▸ **Required action**
In the listing that follows, count each line containing the string "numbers" and report only the count.

▸ **Source material**
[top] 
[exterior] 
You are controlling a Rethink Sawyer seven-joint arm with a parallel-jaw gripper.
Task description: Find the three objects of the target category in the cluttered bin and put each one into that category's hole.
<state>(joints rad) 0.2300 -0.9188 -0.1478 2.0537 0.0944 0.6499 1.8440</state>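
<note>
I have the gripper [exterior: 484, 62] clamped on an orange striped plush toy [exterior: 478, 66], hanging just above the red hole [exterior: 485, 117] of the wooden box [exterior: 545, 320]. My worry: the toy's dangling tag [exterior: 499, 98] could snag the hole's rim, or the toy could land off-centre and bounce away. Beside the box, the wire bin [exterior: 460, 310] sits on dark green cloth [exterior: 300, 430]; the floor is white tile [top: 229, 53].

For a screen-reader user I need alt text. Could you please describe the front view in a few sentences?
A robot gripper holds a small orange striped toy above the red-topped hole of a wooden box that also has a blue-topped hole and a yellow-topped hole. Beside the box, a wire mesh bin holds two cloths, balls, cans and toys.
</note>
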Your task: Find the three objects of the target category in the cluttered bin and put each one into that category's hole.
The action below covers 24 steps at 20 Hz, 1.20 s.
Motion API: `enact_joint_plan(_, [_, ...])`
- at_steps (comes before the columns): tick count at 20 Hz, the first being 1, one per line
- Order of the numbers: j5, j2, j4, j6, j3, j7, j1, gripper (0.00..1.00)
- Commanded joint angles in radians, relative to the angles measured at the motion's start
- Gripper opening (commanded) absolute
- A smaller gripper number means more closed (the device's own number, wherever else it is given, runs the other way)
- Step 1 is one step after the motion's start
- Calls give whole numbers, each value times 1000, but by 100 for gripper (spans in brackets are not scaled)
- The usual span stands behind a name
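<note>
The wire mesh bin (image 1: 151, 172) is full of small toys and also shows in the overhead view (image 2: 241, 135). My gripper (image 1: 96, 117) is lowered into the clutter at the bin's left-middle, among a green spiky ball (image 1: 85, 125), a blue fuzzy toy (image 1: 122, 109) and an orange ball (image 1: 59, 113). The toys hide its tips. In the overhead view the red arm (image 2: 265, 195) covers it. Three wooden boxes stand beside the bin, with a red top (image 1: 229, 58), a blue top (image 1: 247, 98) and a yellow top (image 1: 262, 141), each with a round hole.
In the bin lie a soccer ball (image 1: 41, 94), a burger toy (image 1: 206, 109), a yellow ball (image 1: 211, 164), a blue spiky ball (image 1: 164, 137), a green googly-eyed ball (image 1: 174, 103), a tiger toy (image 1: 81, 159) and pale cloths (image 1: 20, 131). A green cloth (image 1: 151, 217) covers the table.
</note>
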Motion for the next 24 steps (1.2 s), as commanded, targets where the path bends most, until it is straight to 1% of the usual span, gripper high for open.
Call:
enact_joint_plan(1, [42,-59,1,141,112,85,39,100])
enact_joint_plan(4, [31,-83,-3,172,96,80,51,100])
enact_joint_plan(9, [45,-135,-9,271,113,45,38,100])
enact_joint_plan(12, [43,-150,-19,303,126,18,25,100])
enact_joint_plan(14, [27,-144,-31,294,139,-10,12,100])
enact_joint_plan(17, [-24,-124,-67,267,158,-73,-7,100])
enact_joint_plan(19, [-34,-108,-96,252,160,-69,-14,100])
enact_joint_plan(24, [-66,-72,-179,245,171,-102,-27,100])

▸ **Output for this exercise**
2